Карен вспоминает тот самый момент, когда все началось. Она сидела в гостиной и ждала полуденного выпуска новостей. С одной стороны, она продолжала сердиться на Ричарда, хотя бы потому, что ей было без него грустно и одиноко. С другой — она понимала, как глупо было отговаривать его лететь в командировку.
— Перестань ты так убиваться, — сказал ей Ричард во время одного из споров на эту тему. — Ничего не случится. А если я соглашусь и не полечу в Лос-Анджелес, то это только усилит болезненные проявления твоего воображения.
— Ах, вот ты как считаешь! — Карен вспоминает, что современным людям свойственно время от времени переходить на странный жаргон эмоционально насыщенной трескотни, полной ахинеи. — Ричард, я ведь сказала только то, что видела и слышала. Душой, сердцем!
— Карен, прошу тебя, не надо себя так накручивать. Пожалуйста.
В итоге Ричард летит в свой Лос-Анджелес, Лоис уезжает за покупками, Джордж отправляется в свою мастерскую. Меган где-то шатается с Дженни, и получается, что все разбежались — именно в тот день, когда — Карен уверена в этом — им нужно быть вместе.
Холодно. На Карен три свитера и шерстяные носки Ричарда. Ноги с утра ныли, двигаться было совсем тяжело. Она включила телевизор и, не особо присматриваясь к новостям, пытается отвинтить крышку термоса с кофе. Неожиданно по экрану телевизора пробегает рябь, потом его заливает ровный белый свет. Лампы в гостиной и на кухне принимаются отчаянно мигать, потом гаснут, а дом начинает ходить ходуном, словно плохо пришвартованный корабль.

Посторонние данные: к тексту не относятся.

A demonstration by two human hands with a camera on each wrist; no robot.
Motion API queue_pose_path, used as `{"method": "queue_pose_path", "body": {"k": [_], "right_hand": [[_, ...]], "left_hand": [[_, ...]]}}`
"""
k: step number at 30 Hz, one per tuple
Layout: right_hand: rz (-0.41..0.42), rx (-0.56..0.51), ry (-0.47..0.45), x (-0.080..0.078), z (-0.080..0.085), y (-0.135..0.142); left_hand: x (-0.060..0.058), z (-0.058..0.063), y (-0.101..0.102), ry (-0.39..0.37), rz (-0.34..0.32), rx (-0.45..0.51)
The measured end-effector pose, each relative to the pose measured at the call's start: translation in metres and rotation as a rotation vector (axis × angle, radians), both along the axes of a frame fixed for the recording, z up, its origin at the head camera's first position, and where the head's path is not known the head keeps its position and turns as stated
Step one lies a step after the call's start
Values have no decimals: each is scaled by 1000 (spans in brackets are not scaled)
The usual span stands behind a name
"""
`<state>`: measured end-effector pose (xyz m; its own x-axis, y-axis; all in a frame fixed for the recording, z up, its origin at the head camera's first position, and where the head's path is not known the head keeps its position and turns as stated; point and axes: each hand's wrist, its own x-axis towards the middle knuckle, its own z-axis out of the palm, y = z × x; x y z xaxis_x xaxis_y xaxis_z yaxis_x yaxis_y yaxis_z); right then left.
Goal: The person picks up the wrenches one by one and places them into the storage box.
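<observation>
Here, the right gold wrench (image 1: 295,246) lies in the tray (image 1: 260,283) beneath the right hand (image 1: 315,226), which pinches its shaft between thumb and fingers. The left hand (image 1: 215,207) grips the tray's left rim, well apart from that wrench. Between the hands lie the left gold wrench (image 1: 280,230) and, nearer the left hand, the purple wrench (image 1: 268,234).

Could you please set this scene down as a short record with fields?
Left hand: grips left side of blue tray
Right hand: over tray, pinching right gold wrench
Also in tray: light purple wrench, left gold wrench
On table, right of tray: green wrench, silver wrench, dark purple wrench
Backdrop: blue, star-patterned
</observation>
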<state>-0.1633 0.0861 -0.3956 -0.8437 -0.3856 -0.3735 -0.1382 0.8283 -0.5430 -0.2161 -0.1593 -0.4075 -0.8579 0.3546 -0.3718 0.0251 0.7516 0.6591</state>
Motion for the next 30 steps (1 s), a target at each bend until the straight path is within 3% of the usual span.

— Это ты, — говорит Карен. — Ты. Ты все-таки пришел.
— Да.
Справа от нее начинает звенеть стеклянная дверь, выходящая во двор. Сама собой открывается защелка, — клац — и дверь с натужным скрипом ползет по направляющим желобам; холодный ветер тотчас же швыряет в дом пригоршню пожухлых листьев. Карен начинает перетаскивать свое тело к двери, бесчувственные ноги с обмотавшим их пледом — как тяжеленные мешки с картошкой, подвешенные к поясу. Ветер хлещет в лицо. Летят капли ледяного дождя. Вот и дверь. Господи, какая же она тяжелая! Уходи. Начинается поединок — кто кого: Карен против веса двери.
— Покажись мне, - требует Карен, медленно сдвигая дверь зашедшимися в судороге от неимоверного усилия руками. — Зачем ты все это устроил? Зачем тебе это? Зачем тебе понадобилась моя молодость? Уходи. Я знаю, что ты где-то здесь. Все, хватит, уходи же!
Она плачет, слезы на ее лице смешиваются с дождевыми каплями. Руки покраснели и болят так, словно сухожилия уже оторвались от костей. Еще раз навалиться всем телом — и все, дверь захлопнута.
Карен в изнеможении падает на вытертые ромашки-маргаритки старого линолеума. Есть. И вдруг — удар, словно снаружи кто-то изо всех сил вколотил футбольный мяч в стеклянную дверь. Лист стекла мгновенно покрывается паутиной трещин, разбегающихся от центра к углам. Миллионы прозрачных кусочков готовы рухнуть на пол, но лишь несколько крохотных осколков со звоном падают из самого центра паутины. В образовавшуюся дырочку тотчас же начинает заунывно насвистывать ветер. Карен кричит, потом молча ложится на пол у самой двери, смотрит в потолок и ждет новостей — они могут быть только плохими. Она дотягивается до упавшей с дивана подушки, мягкой, прохладной, и кладет ее себе на лицо, чтобы чуть-чуть успокоились глаза. Телевизор опять начинает что-то бубнить. Карен дотягивается до пульта и включает запись.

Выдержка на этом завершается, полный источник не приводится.